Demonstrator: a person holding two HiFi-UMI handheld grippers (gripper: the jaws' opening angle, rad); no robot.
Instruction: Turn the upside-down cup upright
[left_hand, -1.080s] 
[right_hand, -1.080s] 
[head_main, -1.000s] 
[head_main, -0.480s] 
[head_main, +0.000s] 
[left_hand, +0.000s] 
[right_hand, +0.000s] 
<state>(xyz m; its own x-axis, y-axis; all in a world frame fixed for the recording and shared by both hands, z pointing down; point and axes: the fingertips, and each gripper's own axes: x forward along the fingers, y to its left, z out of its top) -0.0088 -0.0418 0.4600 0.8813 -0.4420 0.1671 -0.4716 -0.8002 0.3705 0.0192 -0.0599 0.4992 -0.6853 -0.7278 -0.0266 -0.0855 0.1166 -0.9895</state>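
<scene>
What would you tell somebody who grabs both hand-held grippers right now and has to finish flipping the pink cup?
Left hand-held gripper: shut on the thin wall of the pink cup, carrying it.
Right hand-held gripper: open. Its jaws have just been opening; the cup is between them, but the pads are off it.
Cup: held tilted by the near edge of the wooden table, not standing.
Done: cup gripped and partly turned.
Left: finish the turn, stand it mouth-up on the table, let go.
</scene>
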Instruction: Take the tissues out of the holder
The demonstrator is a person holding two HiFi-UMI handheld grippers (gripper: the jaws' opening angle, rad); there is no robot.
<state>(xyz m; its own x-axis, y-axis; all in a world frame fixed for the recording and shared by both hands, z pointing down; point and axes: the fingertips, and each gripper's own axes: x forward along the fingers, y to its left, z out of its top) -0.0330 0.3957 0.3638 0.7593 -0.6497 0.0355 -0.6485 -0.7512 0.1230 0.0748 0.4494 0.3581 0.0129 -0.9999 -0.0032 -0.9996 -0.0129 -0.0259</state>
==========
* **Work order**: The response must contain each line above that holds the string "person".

* **Reply**:
Demonstrator: a person holding two HiFi-UMI handheld grippers (gripper: the jaws' opening angle, rad); no robot.
The demonstrator is a person holding two HiFi-UMI handheld grippers (gripper: the jaws' opening angle, rad); there is no robot.

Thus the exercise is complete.